Ce ne sera toutefois par la question principale du film, juste un des nombreux exemples de son manque de clarté. Un contre-argument plus général pourrait être présenté : la représentation des immigrés d’origine musulmane ou africaine en Europe comme étant "l’Autre", donc dans un film soit une victime, soit un terroriste, implique toute une jungle d'idées, de positions éthiques et de lectures philosophiques et sociologiques, dont aucune ne fournit une réponse définitive. En tant que faisant partie des réfugiés, le metteur en scène de théâtre kurde Mustafa (incarné par Aziz Çapkurt avec l'intensité requise) dit de Yiğit : "Je connais ce genre de réalisateur : ils font des films pour que l’Europe se donne bonne conscience". Hélas, la remarque ne paraît pas aussi pertinente qu'elle pourrait l'être, formulée de manière aussi didactique.
Tandis qu'Elif est véhiculée par le chauffeur de la production, Majid (Nazmi Kırık, au cœur d'une des scènes les plus fortes du film) pour déposer les figurants au centre d'accueil pour réfugiés et se procurer les images du tournage dans l’appartement du couple, elle se rend compte qu’elle a perdu les clefs de chez eux. En laissant un message sur un panneau prévu à cet effet, au centre, elle donne potentiellement la possibilité à un inconnu d'avoir et les clefs, et l'adresse. Quand on découvre qu’elle est elle-même fille d’immigré (c'est une "migrante invisible", avec son allure tout à fait européenne), ça nous rapproche de ce dont on suppose que c’est le propos du film.
Les images sont volées après qu'Elif a installé une caméra de surveillance sur son ordinateur, dans l’appartement de Lilith et Yiğit, par peur de l’inconnu. La manœuvre permet d'obtenir deux vidéos, dont une seulement est concluante, mais les répliques et les actes des personnages ne semblent pas corroborer ce qu’on a vu. De fait, le niveau cognitif sur lequel le film fonctionne par rapport aux informations à la disposition du spectateur n'est pas bien défini.
Dans la scène finale, intense, beaucoup de problèmes sont abordés, mais tout en ressort encore plus emberlificoté : qui ment à qui et pourquoi ? Est-ce que certains se mentent à eux-mêmes et/ou au public ? Est-ce que Yiğit a volé les cassettes pour berner l'assurance, ou est-ce que le coupable est Saïd, ou Majid ? Que cherche Lilith dans tout ça ?
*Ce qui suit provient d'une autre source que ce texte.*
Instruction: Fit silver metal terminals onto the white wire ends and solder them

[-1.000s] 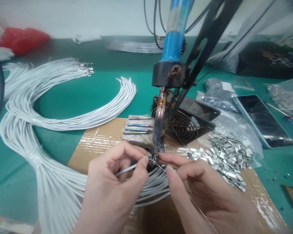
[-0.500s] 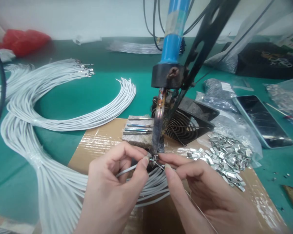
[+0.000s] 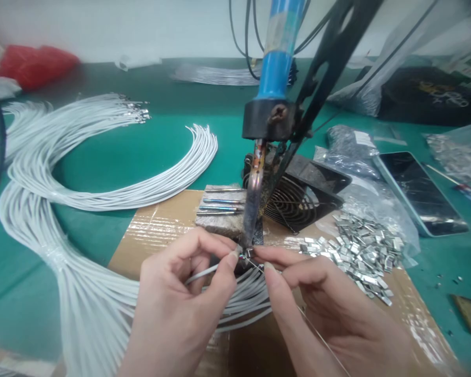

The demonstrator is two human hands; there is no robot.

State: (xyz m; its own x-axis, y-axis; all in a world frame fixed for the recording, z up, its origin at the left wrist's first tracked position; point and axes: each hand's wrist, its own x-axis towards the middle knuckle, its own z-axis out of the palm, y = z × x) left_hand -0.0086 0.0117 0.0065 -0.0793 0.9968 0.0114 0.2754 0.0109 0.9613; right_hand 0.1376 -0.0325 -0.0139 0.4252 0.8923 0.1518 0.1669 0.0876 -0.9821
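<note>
My left hand [image 3: 192, 293] pinches a white cable [image 3: 204, 273] close to its end, just below the tip of the blue-handled soldering iron [image 3: 275, 68]. Between the fingers of my right hand [image 3: 322, 303] runs a thin solder wire [image 3: 317, 335], its end at the cable tip. A small metal piece [image 3: 248, 253] sits at my right fingertip, under the iron's tip. The exact contact between cable, wire and metal piece is too small to tell. More white cables [image 3: 251, 298] lie beneath both hands.
Loose metal clips [image 3: 365, 251] lie on the cardboard [image 3: 157, 230] at right. A black fan [image 3: 298, 201] and a block with metal rods [image 3: 220, 220] stand behind the hands. Bundled white cables [image 3: 90, 277] spread at left; a phone [image 3: 424, 193] rests at right.
Both hands hold nearly the same pose at the iron's tip. The whole view has shifted very slightly.
</note>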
Les aspects réussis du film (de la mise en scène sophistiquée au style visuel puissant en passant par la musique au violoncelle, chargée de suspense) sont contrebalancés par ce problème qui plane sur tout le film. Büyükatalay n'établit jamais clairement que toute l'idée pourrait précisément être de dire qu’il n’y a pas de réponse simple. Il aborde des problèmes religieux, philosophiques et politiques avec beaucoup de sensibilité et de soin, mais hélas, on ne peut pas dire la même chose de l'intrigue.
Hysteria a été produit par filmfaust (Cologne). Les ventes internationales du film sont assurées par Pluto Film.